■ TASK OBJECTIVE: Copy out every line of the listing in which "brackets" appears.

■ DATA EXTRACT:
——

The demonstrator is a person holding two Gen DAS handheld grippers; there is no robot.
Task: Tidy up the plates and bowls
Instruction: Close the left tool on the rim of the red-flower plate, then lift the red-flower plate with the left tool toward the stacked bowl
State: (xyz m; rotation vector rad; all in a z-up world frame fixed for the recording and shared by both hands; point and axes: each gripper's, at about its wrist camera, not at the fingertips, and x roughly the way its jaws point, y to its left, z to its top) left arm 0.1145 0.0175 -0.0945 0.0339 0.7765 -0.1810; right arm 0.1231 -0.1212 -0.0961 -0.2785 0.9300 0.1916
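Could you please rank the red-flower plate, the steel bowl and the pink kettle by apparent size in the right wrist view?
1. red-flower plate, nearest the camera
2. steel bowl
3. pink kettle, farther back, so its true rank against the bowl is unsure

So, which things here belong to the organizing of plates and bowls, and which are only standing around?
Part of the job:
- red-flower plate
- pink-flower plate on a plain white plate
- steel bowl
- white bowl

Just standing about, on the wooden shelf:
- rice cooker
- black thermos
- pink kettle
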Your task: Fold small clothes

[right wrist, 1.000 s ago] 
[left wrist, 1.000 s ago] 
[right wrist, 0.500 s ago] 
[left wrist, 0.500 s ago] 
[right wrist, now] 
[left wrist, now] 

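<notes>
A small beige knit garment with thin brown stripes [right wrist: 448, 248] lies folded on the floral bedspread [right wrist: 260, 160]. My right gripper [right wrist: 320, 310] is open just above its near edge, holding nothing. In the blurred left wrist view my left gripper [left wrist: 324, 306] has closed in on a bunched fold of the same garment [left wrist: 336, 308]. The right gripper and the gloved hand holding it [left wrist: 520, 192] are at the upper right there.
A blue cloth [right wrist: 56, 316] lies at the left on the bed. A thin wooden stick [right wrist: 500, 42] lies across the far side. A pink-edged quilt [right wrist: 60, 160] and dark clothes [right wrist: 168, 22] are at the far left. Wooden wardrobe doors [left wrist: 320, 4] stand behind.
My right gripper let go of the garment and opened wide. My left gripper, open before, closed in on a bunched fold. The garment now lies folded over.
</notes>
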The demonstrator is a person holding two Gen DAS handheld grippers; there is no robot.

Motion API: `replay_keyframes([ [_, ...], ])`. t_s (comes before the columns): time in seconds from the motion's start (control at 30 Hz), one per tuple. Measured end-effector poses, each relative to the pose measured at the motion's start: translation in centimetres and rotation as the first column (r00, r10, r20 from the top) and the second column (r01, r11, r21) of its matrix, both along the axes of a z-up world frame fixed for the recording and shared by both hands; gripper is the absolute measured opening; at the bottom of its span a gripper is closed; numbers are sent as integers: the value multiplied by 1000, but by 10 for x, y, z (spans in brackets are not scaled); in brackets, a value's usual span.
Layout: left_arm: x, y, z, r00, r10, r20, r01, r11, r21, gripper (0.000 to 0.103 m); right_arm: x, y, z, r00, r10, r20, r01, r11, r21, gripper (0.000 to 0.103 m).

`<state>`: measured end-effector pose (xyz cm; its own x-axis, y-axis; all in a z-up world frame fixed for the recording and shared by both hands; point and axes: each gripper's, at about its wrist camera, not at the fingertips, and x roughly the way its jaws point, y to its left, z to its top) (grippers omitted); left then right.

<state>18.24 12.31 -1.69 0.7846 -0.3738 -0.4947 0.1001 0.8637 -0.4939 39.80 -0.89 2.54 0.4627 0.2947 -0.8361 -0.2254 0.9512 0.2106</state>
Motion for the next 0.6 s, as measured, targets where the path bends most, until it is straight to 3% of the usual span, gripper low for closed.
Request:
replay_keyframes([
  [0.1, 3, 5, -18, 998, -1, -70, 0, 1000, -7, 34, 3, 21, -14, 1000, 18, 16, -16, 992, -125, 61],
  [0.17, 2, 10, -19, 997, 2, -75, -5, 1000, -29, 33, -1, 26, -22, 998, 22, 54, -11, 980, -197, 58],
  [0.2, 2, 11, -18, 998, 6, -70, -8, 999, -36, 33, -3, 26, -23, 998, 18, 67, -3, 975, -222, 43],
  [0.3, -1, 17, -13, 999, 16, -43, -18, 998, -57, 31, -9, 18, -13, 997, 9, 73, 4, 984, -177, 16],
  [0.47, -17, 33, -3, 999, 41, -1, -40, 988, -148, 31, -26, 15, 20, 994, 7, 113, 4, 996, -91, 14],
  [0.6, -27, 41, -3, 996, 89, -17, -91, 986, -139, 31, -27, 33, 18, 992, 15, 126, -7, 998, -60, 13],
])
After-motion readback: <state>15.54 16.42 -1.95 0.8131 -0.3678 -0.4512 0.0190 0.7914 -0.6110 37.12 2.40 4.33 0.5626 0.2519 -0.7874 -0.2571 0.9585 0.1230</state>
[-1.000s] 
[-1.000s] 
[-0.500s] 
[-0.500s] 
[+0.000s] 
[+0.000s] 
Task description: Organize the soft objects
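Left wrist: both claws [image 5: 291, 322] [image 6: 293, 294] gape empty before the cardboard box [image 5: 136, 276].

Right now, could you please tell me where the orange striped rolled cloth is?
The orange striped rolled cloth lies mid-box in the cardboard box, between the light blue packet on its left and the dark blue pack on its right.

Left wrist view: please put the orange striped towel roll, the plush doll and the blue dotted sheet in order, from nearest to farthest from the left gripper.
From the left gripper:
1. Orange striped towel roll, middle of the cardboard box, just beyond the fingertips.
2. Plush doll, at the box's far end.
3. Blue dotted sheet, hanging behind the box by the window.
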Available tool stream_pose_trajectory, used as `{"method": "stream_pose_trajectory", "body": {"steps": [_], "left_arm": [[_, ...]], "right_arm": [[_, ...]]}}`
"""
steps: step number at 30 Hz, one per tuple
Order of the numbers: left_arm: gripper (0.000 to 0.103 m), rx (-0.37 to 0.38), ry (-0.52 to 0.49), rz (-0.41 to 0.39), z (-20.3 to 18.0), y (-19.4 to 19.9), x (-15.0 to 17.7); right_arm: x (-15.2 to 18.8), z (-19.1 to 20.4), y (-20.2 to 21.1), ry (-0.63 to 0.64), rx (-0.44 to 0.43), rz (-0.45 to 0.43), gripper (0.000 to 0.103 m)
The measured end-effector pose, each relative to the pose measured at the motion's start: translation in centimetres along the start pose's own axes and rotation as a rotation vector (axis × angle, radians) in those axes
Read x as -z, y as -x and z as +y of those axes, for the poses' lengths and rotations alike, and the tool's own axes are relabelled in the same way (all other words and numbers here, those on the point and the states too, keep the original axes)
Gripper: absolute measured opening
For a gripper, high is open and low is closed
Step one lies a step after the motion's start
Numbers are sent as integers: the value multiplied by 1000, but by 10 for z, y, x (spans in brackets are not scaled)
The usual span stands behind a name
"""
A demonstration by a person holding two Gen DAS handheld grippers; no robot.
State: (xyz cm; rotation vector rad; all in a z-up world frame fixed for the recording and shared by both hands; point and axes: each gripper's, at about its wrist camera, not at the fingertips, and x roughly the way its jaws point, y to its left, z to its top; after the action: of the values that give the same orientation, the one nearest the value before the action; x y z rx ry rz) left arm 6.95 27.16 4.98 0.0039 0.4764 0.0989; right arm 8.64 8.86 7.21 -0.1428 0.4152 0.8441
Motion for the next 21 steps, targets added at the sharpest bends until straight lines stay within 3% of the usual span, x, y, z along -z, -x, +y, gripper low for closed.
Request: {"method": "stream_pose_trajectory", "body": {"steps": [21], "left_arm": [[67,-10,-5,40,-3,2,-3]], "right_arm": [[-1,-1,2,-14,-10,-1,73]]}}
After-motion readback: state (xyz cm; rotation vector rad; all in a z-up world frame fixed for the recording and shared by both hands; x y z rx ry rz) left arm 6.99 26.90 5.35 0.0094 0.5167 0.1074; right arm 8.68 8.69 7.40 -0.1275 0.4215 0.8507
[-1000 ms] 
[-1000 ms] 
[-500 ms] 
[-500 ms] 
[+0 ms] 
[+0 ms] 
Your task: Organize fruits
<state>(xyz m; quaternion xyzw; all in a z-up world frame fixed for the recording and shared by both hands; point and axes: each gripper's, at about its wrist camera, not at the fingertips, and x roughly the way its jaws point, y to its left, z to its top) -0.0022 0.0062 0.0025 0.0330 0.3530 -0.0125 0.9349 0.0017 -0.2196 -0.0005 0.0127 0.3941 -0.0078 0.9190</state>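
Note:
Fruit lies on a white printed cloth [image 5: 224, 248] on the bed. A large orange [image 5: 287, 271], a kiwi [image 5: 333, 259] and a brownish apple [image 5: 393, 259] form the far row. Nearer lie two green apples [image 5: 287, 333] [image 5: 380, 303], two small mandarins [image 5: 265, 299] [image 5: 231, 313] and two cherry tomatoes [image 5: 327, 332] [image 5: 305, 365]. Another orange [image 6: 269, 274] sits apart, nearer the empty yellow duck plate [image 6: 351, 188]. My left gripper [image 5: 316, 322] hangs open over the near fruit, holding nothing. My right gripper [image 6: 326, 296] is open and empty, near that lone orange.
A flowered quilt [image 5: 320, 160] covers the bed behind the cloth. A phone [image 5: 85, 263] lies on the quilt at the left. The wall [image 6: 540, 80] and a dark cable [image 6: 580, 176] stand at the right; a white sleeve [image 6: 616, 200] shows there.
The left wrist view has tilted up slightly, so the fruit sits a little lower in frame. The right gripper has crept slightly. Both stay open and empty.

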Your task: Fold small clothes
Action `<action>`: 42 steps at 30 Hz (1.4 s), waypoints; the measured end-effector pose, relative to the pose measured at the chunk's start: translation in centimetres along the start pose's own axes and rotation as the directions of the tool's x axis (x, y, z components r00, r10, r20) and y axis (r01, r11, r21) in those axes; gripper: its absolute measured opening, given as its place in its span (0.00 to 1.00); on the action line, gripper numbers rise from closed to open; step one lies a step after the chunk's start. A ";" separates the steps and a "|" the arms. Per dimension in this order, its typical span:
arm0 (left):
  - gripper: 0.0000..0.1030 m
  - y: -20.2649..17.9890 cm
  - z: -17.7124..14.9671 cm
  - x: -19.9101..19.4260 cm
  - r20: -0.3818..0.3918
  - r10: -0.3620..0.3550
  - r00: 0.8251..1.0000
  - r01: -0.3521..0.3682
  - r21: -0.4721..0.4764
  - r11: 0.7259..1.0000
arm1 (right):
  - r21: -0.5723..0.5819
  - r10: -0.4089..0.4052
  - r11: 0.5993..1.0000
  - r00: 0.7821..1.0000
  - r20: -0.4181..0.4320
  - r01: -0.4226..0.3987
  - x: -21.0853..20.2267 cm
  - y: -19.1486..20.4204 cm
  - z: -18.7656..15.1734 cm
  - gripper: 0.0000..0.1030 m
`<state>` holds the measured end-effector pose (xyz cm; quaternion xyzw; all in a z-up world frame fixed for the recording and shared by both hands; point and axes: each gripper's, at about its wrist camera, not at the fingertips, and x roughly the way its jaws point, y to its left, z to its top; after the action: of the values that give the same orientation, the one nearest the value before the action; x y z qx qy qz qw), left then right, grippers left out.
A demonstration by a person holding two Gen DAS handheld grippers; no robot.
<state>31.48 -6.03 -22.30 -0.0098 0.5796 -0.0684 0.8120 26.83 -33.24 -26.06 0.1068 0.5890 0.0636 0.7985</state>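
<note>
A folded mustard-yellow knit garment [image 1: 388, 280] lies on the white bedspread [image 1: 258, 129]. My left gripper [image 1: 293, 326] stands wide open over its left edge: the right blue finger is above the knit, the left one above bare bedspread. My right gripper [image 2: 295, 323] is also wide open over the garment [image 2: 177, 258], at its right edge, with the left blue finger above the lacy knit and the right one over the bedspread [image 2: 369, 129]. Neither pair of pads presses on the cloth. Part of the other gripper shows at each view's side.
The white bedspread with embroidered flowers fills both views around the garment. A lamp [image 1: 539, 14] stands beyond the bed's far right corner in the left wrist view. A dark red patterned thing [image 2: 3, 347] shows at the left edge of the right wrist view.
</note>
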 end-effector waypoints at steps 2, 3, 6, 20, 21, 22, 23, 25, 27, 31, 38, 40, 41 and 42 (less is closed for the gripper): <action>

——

■ TASK RESULT:
Motion API: `replay_keyframes([ [_, ...], ])`. t_s (comes before the columns): time in seconds from the motion's start (control at 30 Hz), one per tuple. Measured end-effector poses, each relative to the pose measured at the motion's start: translation in centimetres and rotation as the first column (r00, r10, r20 from the top) and the second column (r01, r11, r21) of its matrix, both along the axes of a z-up world frame fixed for the recording and shared by both hands; gripper is the absolute measured opening; at the bottom of its span a gripper is closed; numbers are sent as integers: the value multiplied by 1000, but by 10 for x, y, z (spans in brackets are not scaled); in brackets, a value's usual span.
Numbers are sent as integers: the value multiplied by 1000, but by 10 for z, y, x (spans in brackets are not scaled)

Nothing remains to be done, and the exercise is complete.